(Data entries)
########

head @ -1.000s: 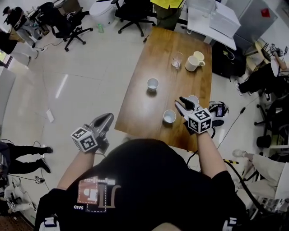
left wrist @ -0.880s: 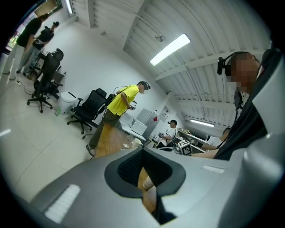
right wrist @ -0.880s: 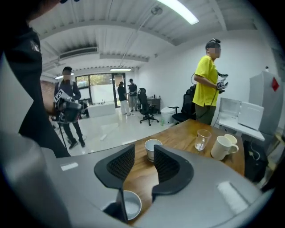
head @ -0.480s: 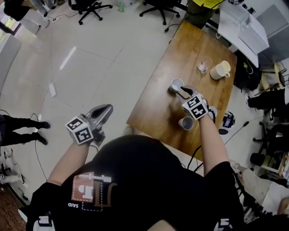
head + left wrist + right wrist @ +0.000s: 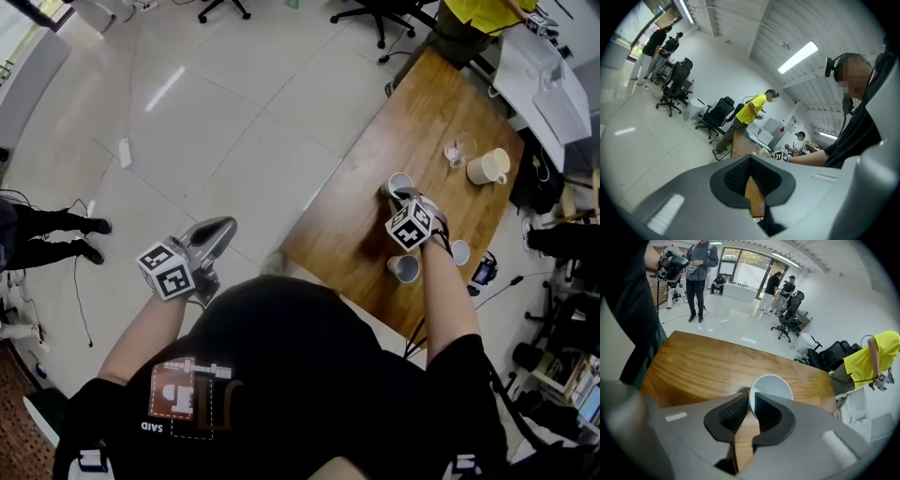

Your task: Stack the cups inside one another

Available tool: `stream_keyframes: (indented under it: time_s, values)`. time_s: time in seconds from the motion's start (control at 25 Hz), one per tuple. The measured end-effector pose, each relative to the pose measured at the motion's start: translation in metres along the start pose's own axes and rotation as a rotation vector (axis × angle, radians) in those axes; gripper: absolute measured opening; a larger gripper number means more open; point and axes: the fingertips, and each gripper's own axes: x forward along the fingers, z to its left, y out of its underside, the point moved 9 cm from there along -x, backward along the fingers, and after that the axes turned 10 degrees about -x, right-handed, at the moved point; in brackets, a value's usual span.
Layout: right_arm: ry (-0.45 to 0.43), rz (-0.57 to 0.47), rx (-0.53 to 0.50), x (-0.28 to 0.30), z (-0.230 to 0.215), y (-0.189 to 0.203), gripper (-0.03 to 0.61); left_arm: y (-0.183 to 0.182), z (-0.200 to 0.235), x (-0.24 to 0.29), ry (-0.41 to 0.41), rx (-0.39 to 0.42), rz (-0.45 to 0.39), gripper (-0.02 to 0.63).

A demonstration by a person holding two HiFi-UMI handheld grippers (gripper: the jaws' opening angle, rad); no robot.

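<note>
Three white cups stand on the wooden table. One cup is near the middle, with my right gripper pointing steeply down over it. In the right gripper view this cup has the near side of its rim between the jaws of the right gripper, which are closing with the pads on either side of the wall. The other two cups stand closer to the table's near edge. My left gripper hangs over the floor, left of the table, shut and empty.
A clear glass and a cream mug stand at the table's far end. A black device lies off the table's right edge. Office chairs, desks and people, one in a yellow shirt, surround the table.
My right gripper has moved from beside the near cups to the middle cup, tipped downward, and its jaws have narrowed on the rim. The left gripper has drifted a little.
</note>
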Motion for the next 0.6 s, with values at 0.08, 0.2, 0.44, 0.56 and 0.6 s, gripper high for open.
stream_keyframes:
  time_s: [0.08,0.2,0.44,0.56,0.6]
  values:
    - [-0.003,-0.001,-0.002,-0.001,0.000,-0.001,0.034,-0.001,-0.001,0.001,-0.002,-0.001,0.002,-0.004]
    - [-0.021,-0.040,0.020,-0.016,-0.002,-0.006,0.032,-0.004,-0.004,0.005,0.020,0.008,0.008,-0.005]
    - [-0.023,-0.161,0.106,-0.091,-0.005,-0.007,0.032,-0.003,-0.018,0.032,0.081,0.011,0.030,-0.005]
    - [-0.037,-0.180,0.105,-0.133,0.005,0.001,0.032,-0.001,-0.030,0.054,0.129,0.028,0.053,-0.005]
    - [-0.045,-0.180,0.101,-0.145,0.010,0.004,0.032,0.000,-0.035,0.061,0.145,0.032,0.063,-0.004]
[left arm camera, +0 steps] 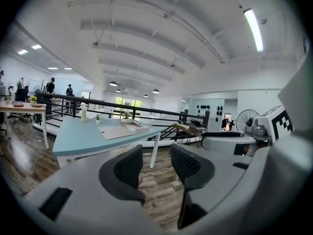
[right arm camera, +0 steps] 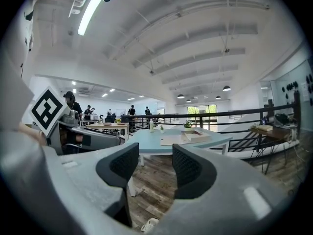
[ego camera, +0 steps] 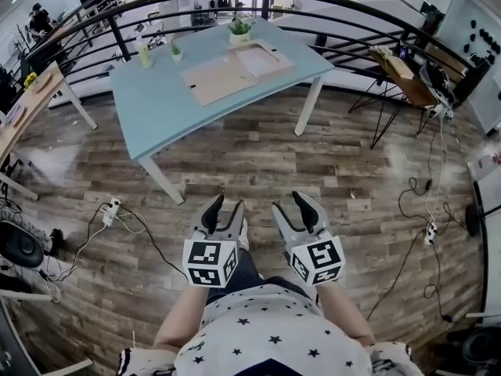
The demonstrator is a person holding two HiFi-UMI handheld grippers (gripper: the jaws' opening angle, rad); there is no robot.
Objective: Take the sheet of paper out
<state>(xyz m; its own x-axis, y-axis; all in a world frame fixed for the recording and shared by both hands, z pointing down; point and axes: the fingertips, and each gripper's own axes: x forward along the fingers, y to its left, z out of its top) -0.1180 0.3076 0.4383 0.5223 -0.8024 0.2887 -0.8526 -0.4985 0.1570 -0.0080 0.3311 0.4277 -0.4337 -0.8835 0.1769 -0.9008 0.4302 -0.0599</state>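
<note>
A light blue table point(ego camera: 156, 108) stands across the wooden floor, some way ahead of me. On it lies a flat tan folder point(ego camera: 215, 78) with a paler sheet or shallow tray point(ego camera: 264, 59) at its right end; which of the two it is I cannot tell. My left gripper point(ego camera: 223, 210) and right gripper point(ego camera: 301, 207) hang side by side close to my body, over bare floor. Both are open with nothing between the jaws. The left gripper view shows its jaws point(left arm camera: 155, 165) apart, the folder point(left arm camera: 117, 130) far beyond. In the right gripper view the jaws point(right arm camera: 155, 163) also stand apart, facing the table point(right arm camera: 146, 142).
A bottle point(ego camera: 144, 53) and two small potted plants point(ego camera: 239, 31) stand at the table's back edge. A black railing point(ego camera: 94, 18) curves behind it. A power strip with cables point(ego camera: 111, 210) lies on the floor at left, more cables point(ego camera: 427, 210) at right. A wooden desk point(ego camera: 23, 108) is far left.
</note>
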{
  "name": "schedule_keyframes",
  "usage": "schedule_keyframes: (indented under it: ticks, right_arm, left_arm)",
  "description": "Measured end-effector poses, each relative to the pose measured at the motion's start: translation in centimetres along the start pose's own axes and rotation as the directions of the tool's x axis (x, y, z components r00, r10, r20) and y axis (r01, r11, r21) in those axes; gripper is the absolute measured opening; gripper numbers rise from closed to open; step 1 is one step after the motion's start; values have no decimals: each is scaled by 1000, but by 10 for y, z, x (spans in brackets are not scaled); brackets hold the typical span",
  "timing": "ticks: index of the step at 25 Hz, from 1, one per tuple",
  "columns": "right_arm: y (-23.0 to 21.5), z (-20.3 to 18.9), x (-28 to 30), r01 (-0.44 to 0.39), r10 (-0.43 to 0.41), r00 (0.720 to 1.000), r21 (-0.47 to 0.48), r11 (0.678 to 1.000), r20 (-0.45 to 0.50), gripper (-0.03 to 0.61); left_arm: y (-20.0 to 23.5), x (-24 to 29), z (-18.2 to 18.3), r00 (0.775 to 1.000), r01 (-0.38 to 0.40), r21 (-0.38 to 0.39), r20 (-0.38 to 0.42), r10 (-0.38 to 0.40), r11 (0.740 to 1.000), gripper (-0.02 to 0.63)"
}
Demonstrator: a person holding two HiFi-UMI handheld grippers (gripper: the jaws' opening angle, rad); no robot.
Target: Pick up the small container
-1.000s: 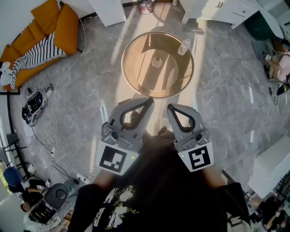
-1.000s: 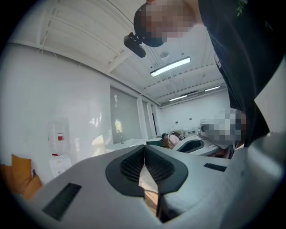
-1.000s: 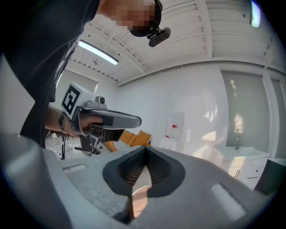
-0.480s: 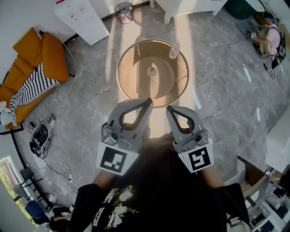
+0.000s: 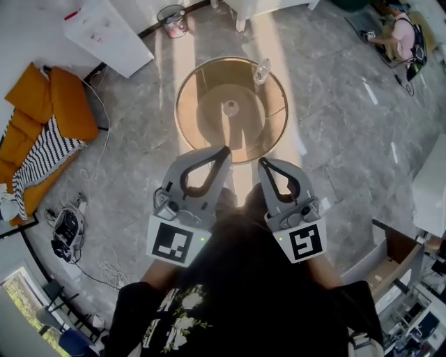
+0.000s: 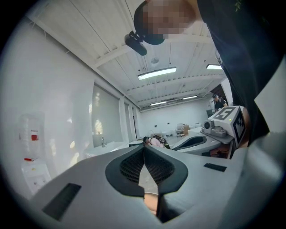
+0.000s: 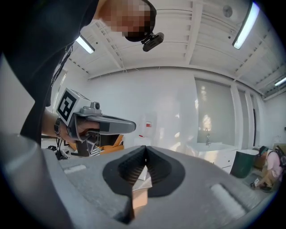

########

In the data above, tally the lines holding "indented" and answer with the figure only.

- The completed task -
2